_EXERCISE INSTRUCTIONS_: Look through the records below for the line with "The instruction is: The". Return that line and each one after it up to and including the line with "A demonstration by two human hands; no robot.", exactly.

_DATA SECTION_:

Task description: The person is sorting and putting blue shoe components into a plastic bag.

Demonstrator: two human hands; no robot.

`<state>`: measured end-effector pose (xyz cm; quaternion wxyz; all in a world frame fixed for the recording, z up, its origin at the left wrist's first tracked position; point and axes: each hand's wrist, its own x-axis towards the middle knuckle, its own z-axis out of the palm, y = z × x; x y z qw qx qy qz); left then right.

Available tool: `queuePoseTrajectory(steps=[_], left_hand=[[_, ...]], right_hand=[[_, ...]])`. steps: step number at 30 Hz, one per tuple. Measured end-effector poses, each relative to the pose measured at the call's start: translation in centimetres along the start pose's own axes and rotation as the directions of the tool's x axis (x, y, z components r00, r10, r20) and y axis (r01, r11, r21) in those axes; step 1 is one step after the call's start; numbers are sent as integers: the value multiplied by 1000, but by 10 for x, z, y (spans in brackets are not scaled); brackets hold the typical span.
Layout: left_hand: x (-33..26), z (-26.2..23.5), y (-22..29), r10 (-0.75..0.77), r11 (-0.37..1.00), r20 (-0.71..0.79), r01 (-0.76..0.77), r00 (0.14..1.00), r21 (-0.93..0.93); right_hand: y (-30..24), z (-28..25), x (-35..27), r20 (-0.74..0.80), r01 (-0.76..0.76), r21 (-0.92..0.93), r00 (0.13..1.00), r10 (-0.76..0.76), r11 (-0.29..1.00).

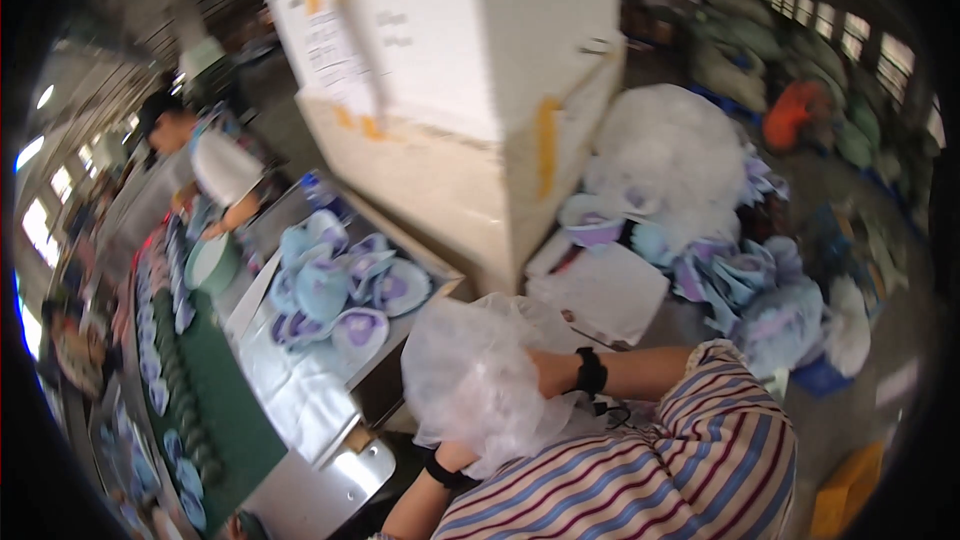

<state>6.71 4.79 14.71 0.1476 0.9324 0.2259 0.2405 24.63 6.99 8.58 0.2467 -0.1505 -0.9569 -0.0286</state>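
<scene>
A bulky bundle of sheer white film or netting (470, 375) is gathered up in front of my striped shirt. My right hand (546, 372), with a black band at the wrist, grips it from the right side, and its fingertips are buried in the folds. Below, my left hand (457, 454) holds the bundle's underside; most of its fingers are covered by the sheer material. Just left of the bundle, a pile of cupped pale-blue and purple soft pieces (335, 285) lies on a metal worktop (310, 395).
A white-and-beige pillar (420, 60) stands straight ahead. At the right are a white sheer heap (665, 160), white sheets (605, 290) and more blue-purple pieces (750, 290). A green conveyor (215, 370) runs along the left, where another person (220, 160) works. A yellow bin (848, 488) sits lower right.
</scene>
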Motion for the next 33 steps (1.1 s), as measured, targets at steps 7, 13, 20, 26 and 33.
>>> queuePoseTrajectory(steps=[7,13,20,26,33], left_hand=[[115,50,14,216,934,141,-162,966,-317],[223,143,98,238,851,152,-131,959,-509],[330,180,52,190,972,-101,-202,976,-119],[383,222,-28,-216,814,372,-44,903,579],[394,69,53,-73,417,-343,-284,936,-863]], right_hand=[[-64,-160,-80,-472,-704,204,538,698,680],[-39,-218,-182,-269,-736,-57,662,699,675],[9,-390,-338,-728,-933,-166,335,598,320],[43,-363,-334,-32,-933,-144,337,941,329],[115,-326,-353,239,-707,51,694,679,706]])
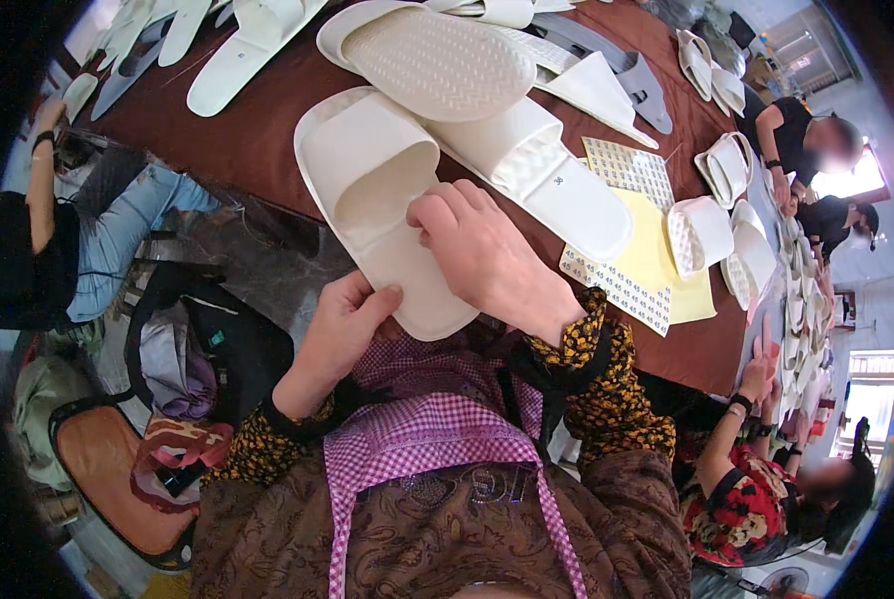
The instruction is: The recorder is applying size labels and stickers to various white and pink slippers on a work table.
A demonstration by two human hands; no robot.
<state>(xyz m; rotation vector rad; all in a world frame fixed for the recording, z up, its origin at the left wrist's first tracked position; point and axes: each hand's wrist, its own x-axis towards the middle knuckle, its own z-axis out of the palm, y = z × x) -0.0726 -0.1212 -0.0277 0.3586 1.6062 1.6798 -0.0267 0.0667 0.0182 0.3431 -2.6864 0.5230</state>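
Note:
A white slide slipper (387,245) is tilted at the table's near edge, its open toe pointing away from me. My left hand (327,329) grips it by the heel side, with the thumb lying on the insole. Over the same insole, just behind the strap, my right hand (492,255) is closed, its fingers curled inward. What its fingertips may pinch is hidden. Beyond the right hand lies another white slipper (567,205) with a small printed mark on its insole. A third slipper (447,65) rests sole up across the top of these.
Sticker sheets (616,290) and a yellow backing sheet (691,290) lie right on the brown-covered table (237,150). More white slippers (701,235) stand beyond them. Grey slipper pieces (641,90) lie at the back. A chair (117,479) stands left. Other people work on both sides.

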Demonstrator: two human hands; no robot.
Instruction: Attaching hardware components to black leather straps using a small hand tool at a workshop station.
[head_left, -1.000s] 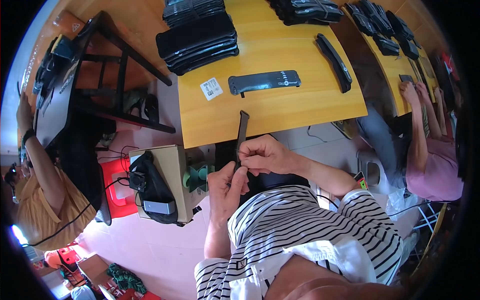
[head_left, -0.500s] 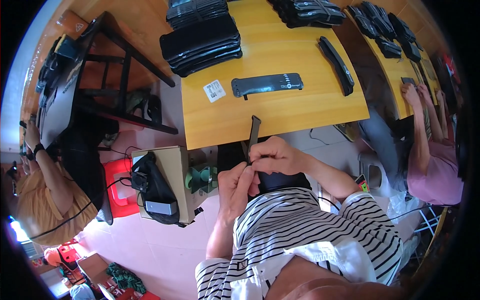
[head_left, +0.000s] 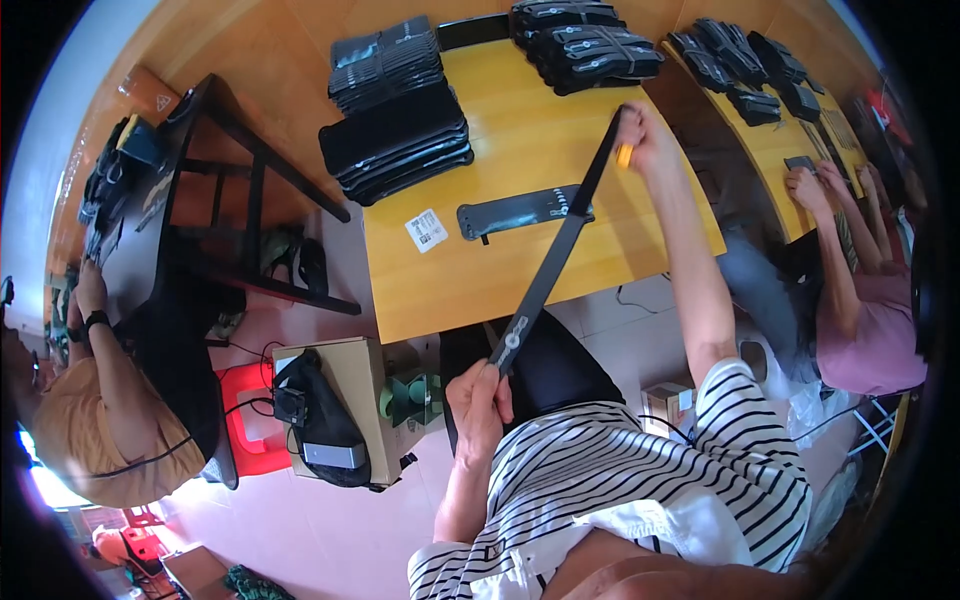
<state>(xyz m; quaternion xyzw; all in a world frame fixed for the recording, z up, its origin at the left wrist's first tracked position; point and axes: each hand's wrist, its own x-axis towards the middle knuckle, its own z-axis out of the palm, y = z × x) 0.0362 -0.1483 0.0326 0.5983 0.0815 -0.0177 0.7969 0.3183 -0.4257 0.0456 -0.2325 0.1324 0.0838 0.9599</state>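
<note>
A long black strap (head_left: pixel 555 255) stretches diagonally over the near edge of the yellow table (head_left: pixel 520 290). My left hand (head_left: pixel 478 395) grips its lower end close to my striped shirt. My right hand (head_left: pixel 640 125) is raised far out over the table, closed on the strap's upper end, with something small and orange showing at the fingers. A flat black strap piece (head_left: pixel 525 210) lies on the table beside a small white label (head_left: pixel 427 230).
Stacks of black pieces (head_left: pixel 400 130) and more stacks (head_left: pixel 585 45) sit at the table's far side. A cardboard box with a black bag (head_left: pixel 330 420) stands on the floor to my left. One person (head_left: pixel 90 420) works at left, another (head_left: pixel 860 290) at right.
The strap was held short and upright in both hands near my chest. Now my right hand has swung up and out over the table, drawing the strap to full length.
</note>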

_EXERCISE RESULT_:
The instruction is: The recorder is applying size labels and stickers to various white and pink slippers on a work table.
A demonstration by two human hands; no robot.

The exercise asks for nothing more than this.